Софтверный патент — патент на алгоритм. Идея плоха тем, что поощряет бесполезные судебные баталии. В любой большой программе (или устройстве) отыщутся десятки простых алгоритмов, которые кто-нибудь уже запатентовал. После этого владельцу патента остается только подать на «нарушителя» в суд. К примеру, Microsoft сумела таким образом добиться больших лицензионных отчислений почти со всех крупных производителей Android-устройств. К счастью, это чисто американская специфика: в России и Европе алгоритмы запатентовать нельзя.

DMCA, EUCD — американский и европейский законы, запрещающие снятие или обход DRM.
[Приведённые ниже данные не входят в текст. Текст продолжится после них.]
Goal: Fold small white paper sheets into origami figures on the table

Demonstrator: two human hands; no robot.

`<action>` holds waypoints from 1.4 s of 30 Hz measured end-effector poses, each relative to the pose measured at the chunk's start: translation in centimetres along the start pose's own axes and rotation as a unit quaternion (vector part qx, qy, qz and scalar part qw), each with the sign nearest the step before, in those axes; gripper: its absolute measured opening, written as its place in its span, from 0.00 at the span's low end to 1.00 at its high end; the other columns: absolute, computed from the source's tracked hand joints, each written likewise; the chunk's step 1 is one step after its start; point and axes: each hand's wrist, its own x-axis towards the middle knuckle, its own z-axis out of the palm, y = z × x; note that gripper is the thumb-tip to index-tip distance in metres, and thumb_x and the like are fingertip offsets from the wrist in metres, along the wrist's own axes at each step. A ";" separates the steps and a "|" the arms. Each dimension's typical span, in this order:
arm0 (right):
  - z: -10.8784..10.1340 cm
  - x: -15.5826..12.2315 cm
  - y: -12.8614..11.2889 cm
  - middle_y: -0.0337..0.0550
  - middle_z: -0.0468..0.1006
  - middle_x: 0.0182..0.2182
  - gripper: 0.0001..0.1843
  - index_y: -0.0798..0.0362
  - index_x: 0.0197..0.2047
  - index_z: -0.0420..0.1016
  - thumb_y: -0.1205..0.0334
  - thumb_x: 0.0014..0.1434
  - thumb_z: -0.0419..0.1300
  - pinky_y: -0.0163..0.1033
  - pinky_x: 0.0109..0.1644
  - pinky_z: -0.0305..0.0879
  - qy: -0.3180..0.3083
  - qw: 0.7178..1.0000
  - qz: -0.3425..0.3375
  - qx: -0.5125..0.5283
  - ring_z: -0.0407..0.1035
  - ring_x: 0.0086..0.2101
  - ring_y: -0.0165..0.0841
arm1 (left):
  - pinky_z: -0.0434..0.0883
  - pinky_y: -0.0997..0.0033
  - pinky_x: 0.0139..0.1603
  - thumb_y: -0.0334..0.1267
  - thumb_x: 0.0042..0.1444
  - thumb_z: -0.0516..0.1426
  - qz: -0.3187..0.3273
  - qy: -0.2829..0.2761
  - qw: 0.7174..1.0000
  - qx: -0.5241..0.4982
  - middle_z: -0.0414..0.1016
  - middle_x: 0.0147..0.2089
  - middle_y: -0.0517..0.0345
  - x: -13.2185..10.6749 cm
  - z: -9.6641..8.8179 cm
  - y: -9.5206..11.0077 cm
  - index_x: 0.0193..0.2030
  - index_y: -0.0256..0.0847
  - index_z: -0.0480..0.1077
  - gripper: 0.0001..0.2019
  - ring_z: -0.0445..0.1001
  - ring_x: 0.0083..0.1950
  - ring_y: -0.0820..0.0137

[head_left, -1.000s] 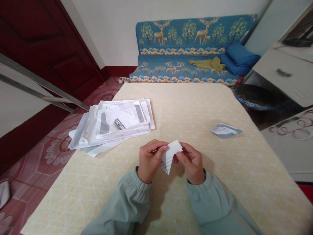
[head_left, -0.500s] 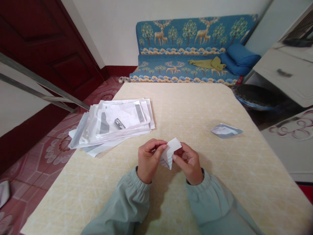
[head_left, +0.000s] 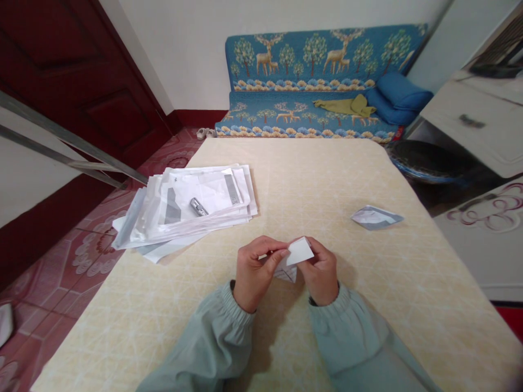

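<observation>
Cream-patterned tabletop (head_left: 379,326): folded white paper (head_left: 299,252) held just above it, centre-front, pinched between both hands. Left hand (head_left: 255,275) curled, thumb and fingers closed on the paper; right hand (head_left: 321,272) likewise. Loose paper stack (head_left: 183,209) lies well left.

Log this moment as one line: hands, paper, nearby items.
left hand: pinching folded white paper | right hand: pinching same paper | nearby: stack of white papers topped by small metal object; folded paper piece on cream table
</observation>
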 end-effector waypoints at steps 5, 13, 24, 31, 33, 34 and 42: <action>0.1 -0.2 -0.2 0.35 0.74 0.23 0.03 0.52 0.29 0.75 0.67 0.48 0.62 0.31 0.28 0.63 0.027 0.999 -0.011 -0.017 0.67 0.25 0.28 | 0.69 0.74 0.31 0.36 0.52 0.62 0.003 0.006 1.000 0.010 0.77 0.29 0.56 -0.2 0.4 0.2 0.32 0.40 0.79 0.03 0.73 0.30 0.72; -0.2 -1.0 0.4 0.34 0.71 0.22 0.03 0.52 0.29 0.74 0.65 0.54 0.60 0.32 0.28 0.59 0.003 1.000 -0.028 0.009 0.63 0.24 0.27 | 0.67 0.74 0.30 0.34 0.53 0.61 0.009 0.014 0.998 0.053 0.76 0.27 0.57 -0.5 0.5 0.9 0.29 0.39 0.77 0.04 0.72 0.29 0.73; -0.3 -1.1 0.2 0.36 0.72 0.25 0.03 0.51 0.32 0.74 0.63 0.55 0.59 0.34 0.31 0.61 0.012 0.998 -0.053 -0.022 0.65 0.27 0.30 | 0.65 0.75 0.28 0.34 0.56 0.59 0.054 0.007 0.996 0.076 0.73 0.27 0.56 -0.5 0.4 1.1 0.34 0.40 0.78 0.05 0.70 0.29 0.73; 0.0 -1.2 0.2 0.37 0.73 0.27 0.02 0.50 0.33 0.75 0.64 0.55 0.60 0.34 0.32 0.61 0.067 0.996 -0.057 0.017 0.65 0.29 0.30 | 0.64 0.76 0.27 0.33 0.55 0.59 0.062 0.004 0.995 0.083 0.71 0.27 0.57 -0.7 0.5 1.1 0.33 0.38 0.77 0.05 0.68 0.27 0.75; 0.1 -1.3 0.5 0.37 0.72 0.27 0.04 0.50 0.32 0.74 0.64 0.57 0.58 0.34 0.32 0.60 0.077 0.995 -0.047 0.044 0.65 0.28 0.30 | 0.64 0.76 0.26 0.33 0.55 0.59 0.070 0.005 0.994 0.086 0.71 0.28 0.57 -0.8 0.6 1.0 0.33 0.38 0.77 0.05 0.68 0.28 0.75; 0.1 -1.3 0.8 0.37 0.72 0.27 0.05 0.50 0.32 0.74 0.64 0.57 0.58 0.35 0.32 0.60 0.084 0.994 -0.041 0.056 0.65 0.28 0.30 | 0.64 0.76 0.27 0.33 0.55 0.59 0.074 0.004 0.993 0.087 0.72 0.28 0.56 -0.8 0.6 1.0 0.34 0.38 0.77 0.05 0.69 0.28 0.75; 0.0 -1.5 0.9 0.35 0.71 0.25 0.04 0.51 0.31 0.74 0.64 0.57 0.58 0.34 0.31 0.60 0.083 0.996 -0.028 0.020 0.64 0.27 0.29 | 0.68 0.77 0.30 0.33 0.53 0.62 0.123 0.017 0.989 0.081 0.74 0.30 0.56 -1.0 0.8 0.7 0.37 0.39 0.77 0.05 0.71 0.30 0.74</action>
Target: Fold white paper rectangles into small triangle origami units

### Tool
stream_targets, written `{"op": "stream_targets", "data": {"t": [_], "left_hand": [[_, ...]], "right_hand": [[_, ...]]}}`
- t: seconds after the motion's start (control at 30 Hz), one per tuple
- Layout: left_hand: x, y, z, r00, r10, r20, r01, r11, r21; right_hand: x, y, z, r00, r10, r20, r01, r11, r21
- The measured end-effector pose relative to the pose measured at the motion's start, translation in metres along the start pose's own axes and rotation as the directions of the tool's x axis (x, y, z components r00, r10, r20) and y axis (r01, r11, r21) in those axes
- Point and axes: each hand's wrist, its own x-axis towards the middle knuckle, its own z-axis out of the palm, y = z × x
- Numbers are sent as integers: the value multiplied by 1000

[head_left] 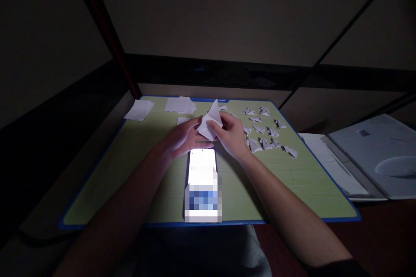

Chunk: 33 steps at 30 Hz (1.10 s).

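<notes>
1. Folded sheet (pixel 208 126): up between both hands, above the table (pixel 156 181), just beyond the phone (pixel 202 158).
2. Right hand (pixel 231 133): pinching its right side, thumb across the near face.
3. Left hand (pixel 184 139): half-curled at the left edge, fingers extended below; can't tell if it's gripping.
4. Key relation: long axis runs near to far, narrow tip far and slightly right; right hand has more contact.
5. Small folded papers (pixel 264 111) sit right.
</notes>
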Motion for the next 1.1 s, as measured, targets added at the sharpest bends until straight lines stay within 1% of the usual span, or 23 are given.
{"op": "stream_targets", "data": {"t": [0.1,0.2,0.23,0.3,0.37,0.47,0.6,0.67,0.83,0.97,1.1], "left_hand": [[1,0,0,998,40,-40,-39,999,33],[1,1,1,994,72,-80,-66,995,69],[0,2,1,993,72,-90,-65,995,80],[1,2,1,991,78,-106,-67,993,100],[1,1,0,989,98,-109,-86,990,113],[3,0,0,986,120,-111,-106,987,123],[3,-1,1,983,130,-128,-115,986,117],[3,-1,2,981,149,-124,-133,983,127],[1,0,4,978,173,-114,-154,976,156],[1,0,4,965,229,-123,-208,964,166],[0,0,5,970,214,-116,-194,968,159]], "right_hand": [[1,0,0,1000,19,-9,-19,997,71],[4,0,-1,1000,20,-20,-16,981,192],[5,0,-2,999,41,-20,-35,970,243],[8,0,-3,993,119,-2,-111,934,338],[10,1,-4,980,197,23,-190,899,395],[10,2,-4,966,250,61,-253,880,403],[9,4,-3,950,286,126,-313,863,397],[8,5,-3,938,297,178,-345,843,412],[7,1,-5,881,324,344,-448,806,388],[6,-1,-5,846,325,424,-491,784,380],[5,-1,-4,807,333,488,-533,767,358]]}}
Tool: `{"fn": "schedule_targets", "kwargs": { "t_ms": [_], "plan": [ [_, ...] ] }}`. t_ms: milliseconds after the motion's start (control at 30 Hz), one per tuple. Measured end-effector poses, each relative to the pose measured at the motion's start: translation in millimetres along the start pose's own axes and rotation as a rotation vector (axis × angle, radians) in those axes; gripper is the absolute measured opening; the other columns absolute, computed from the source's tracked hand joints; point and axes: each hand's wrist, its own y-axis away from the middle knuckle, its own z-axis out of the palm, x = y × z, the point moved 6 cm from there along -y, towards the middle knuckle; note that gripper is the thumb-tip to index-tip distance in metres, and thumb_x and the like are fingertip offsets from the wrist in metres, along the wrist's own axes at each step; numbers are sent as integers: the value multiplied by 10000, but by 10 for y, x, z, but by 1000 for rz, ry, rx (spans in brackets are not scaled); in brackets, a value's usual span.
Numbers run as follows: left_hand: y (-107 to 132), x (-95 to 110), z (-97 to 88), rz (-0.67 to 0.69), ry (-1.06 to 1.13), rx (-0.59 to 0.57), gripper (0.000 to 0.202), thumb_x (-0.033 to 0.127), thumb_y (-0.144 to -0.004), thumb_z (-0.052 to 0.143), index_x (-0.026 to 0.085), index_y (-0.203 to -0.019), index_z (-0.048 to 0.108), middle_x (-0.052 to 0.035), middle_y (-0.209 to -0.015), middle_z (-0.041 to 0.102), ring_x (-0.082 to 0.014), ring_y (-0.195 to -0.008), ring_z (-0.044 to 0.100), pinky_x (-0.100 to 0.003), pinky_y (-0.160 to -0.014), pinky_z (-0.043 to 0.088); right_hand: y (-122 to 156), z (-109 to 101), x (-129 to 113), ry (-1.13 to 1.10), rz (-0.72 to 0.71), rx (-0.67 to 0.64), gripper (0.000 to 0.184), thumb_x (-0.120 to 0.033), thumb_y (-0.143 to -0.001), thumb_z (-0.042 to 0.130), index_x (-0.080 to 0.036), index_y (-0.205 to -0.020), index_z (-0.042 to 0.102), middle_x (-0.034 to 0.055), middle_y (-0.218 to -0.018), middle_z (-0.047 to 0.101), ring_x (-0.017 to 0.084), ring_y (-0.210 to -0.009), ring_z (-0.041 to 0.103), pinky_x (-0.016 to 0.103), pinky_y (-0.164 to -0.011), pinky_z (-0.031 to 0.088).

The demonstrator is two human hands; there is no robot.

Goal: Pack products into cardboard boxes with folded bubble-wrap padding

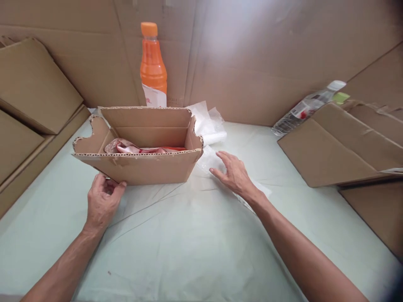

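I see my left arm point(59, 264) slant up toward the far edge of the table point(176, 251), and my left hand point(102, 205) has its fingers bent and its thumb a little way off from them. My right arm point(292, 235) leans in to the left, with its wrist point(253, 197) almost straight. My right hand point(234, 174) is loose, its fingers pointing left and its thumb apart from them.
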Motion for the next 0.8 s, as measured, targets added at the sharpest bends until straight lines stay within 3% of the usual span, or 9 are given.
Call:
{"fn": "schedule_targets", "kwargs": {
  "t_ms": [167,267,333,400,467,567,667,800],
  "plan": [
    [-4,-78,0,14,21,-14,261,422,-779,724,234,-880,574,10,-780,582,-177,-690,573,-328,-660,498,104,-159,599,346,29,-97,320,-333,-956,491,-177,-1033,760,141,-1122,745,339,-1148,623,526,-999,449],
    [-11,-114,1,-19,22,-9,290,441,-749,727,229,-886,584,18,-763,590,-166,-682,576,-307,-646,495,191,-480,830,470,119,-25,304,-328,-895,552,-163,-1029,770,168,-1175,731,378,-1153,613,541,-957,450],
    [-18,-129,-4,-52,11,2,328,461,-710,736,223,-882,590,25,-745,594,-156,-672,572,-289,-637,485,149,-645,789,438,113,58,351,-375,-883,588,-177,-1117,758,168,-1289,689,381,-1188,602,538,-960,455],
    [-26,-130,-12,-78,9,16,351,469,-676,743,220,-868,587,29,-718,594,-150,-649,563,-279,-620,476,-5,-682,581,331,30,109,368,-405,-912,579,-199,-1169,744,142,-1337,669,352,-1224,594,516,-1002,453],
    [-35,-118,-17,-93,17,18,351,458,-656,748,221,-855,583,30,-701,603,-150,-633,567,-277,-613,481,-252,-599,311,229,-50,94,349,-371,-941,551,-203,-1181,741,121,-1349,666,319,-1254,584,485,-1047,445],
    [-49,-92,-23,-100,28,5,332,431,-645,750,222,-843,585,20,-701,628,-162,-636,596,-284,-619,505,-660,-368,54,187,-55,-42,370,-244,-925,537,-192,-1245,714,111,-1413,634,307,-1330,540,464,-1072,436],
    [-58,-93,-43,-110,19,8,323,419,-637,749,220,-844,599,14,-702,644,-167,-641,615,-283,-618,515,-878,-202,55,210,-25,-159,500,-117,-856,526,-187,-1332,664,101,-1452,616,310,-1368,516,468,-1060,434],
    [-57,-111,-47,-128,23,0,322,420,-638,754,218,-841,605,16,-705,650,-155,-644,615,-265,-620,513,-808,-90,183,255,-43,-239,536,-99,-795,594,-177,-1320,670,113,-1425,637,321,-1344,537,461,-1048,415]
  ]
}}
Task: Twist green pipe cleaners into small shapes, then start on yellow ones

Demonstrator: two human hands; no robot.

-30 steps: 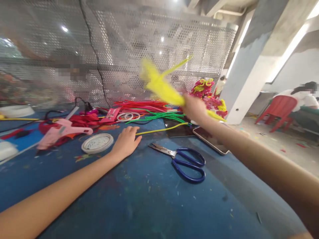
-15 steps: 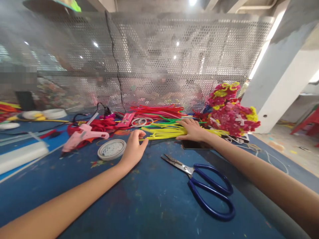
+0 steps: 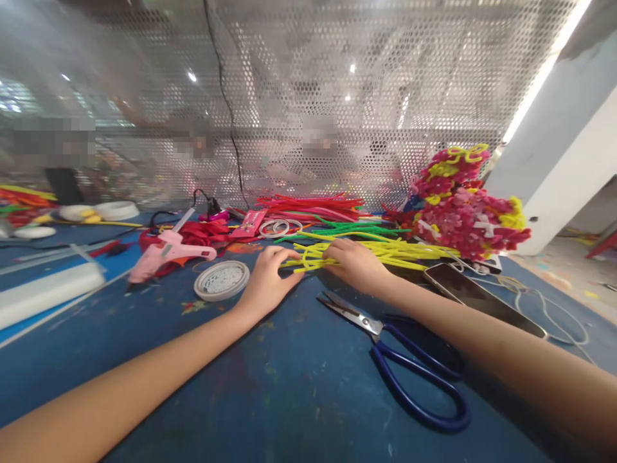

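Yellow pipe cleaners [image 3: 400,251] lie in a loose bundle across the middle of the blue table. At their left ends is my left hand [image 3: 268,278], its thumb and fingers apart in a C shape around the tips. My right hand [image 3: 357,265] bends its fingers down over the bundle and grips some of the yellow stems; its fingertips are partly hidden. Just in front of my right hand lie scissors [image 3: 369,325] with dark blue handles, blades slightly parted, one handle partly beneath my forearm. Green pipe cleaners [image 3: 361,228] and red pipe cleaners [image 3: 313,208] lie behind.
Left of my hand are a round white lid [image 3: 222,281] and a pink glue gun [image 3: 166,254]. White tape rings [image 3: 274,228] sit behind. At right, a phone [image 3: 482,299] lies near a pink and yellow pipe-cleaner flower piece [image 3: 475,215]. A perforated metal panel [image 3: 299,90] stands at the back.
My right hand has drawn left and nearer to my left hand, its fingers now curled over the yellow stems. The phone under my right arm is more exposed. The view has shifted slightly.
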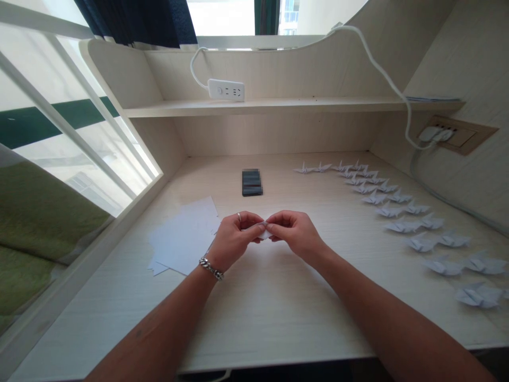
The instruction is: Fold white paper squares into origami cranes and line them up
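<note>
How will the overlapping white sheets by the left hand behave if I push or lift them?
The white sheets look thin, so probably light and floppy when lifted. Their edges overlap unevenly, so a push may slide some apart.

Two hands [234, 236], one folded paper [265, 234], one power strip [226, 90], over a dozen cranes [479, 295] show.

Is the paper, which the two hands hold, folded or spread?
Folded, it seems: the paper between the left hand and the right hand shows only as a small, compact piece. The hands hide its exact shape.
</note>
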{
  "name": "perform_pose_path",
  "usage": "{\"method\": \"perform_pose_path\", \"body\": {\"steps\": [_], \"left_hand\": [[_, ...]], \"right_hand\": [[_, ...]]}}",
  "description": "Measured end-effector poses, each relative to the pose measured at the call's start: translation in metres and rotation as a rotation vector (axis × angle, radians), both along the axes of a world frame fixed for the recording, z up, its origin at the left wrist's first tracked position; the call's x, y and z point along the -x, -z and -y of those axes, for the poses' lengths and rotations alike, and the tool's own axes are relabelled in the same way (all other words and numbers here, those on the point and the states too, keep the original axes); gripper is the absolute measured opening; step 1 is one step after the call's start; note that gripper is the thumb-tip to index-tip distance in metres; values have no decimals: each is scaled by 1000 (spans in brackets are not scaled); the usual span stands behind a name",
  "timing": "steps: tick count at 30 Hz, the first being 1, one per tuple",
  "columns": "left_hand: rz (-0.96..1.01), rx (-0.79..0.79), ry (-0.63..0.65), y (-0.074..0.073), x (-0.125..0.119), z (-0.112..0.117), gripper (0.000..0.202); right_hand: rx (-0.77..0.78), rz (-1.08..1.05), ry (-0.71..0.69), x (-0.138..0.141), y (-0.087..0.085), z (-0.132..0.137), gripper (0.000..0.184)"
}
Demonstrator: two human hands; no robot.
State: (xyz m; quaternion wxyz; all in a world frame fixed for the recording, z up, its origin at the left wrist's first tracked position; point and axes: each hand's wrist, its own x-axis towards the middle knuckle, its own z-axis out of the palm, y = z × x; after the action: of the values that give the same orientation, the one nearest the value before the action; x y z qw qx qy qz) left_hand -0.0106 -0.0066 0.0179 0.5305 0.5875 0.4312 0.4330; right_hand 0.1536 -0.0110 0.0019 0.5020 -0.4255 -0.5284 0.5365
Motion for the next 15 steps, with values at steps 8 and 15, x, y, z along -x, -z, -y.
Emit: {"method": "perform_pose_path", "body": {"steps": [8,15], "left_hand": [[12,-3,-11,-2,-1,1,15],[1,-37,-47,-2,-2,2,6]], "right_hand": [[99,-72,-8,0,-4,3,16],[163,-187,-21,0,-4,2,14]]}}
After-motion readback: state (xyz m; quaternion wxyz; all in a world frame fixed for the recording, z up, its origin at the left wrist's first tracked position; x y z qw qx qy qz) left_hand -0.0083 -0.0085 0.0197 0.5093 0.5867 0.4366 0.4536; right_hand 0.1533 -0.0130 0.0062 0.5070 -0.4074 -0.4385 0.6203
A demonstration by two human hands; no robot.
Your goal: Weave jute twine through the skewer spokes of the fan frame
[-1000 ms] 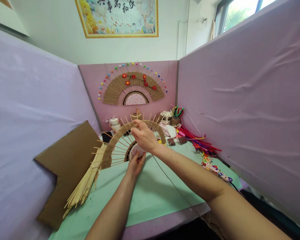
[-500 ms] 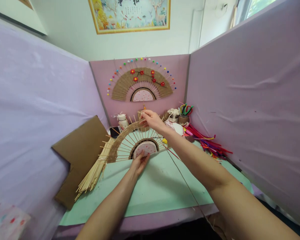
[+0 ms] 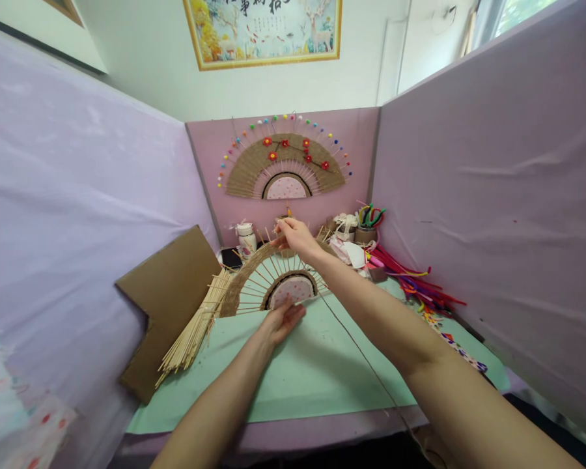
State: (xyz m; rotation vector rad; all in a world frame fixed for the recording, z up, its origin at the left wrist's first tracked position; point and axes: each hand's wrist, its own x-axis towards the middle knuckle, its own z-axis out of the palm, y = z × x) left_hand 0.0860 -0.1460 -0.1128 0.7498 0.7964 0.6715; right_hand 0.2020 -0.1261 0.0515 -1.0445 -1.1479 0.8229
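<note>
A half-round fan [image 3: 292,288] of thin sticks leans up from the table, with a woven brown twine band along its outer part and a pink-dotted half-disc at its base. My left hand [image 3: 282,319] grips the fan's lower edge, a finger reaching onto the half-disc. At the top of the woven band, my right hand [image 3: 295,236] has its fingers pinched together on the twine [image 3: 354,339]. From there the strand trails down past my right forearm to the table's front edge. My right hand and forearm hide part of the band's right side.
A finished fan [image 3: 286,159] with red flowers hangs on the pink back panel. Left are a bundle of sticks [image 3: 195,329] and brown cardboard [image 3: 170,299]. A white bottle [image 3: 245,239] stands behind. Pipe cleaners [image 3: 415,277] and a pot of scissors [image 3: 366,233] are at right.
My left hand has slid slightly down the half-disc, with its fingers lower and more extended. My right hand stays pinched near the band's top. The whole view has shifted a little.
</note>
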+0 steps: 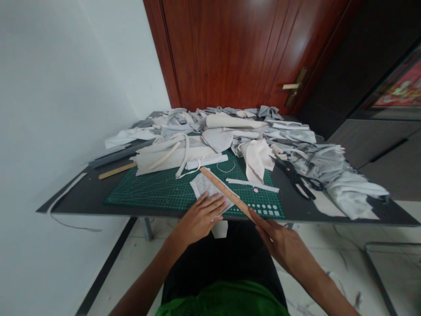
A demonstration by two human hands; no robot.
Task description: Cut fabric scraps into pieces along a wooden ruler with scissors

SOPA — скандальный законопроект о противодействии интернет-пиратству, обсуждаемый сейчас в США. Для простоты может рассматриваться как продолжение DMCA, разрешающее применение намного более жёстких мер: финансовой блокады, изъятия доменных имен и т. п.

_______________________

1. От англ. proprietary – «находящийся в чьей-либо собственности».

2. Аббревиатура от англ. end-user license agreement — «лицензионное соглашение конечного пользователя».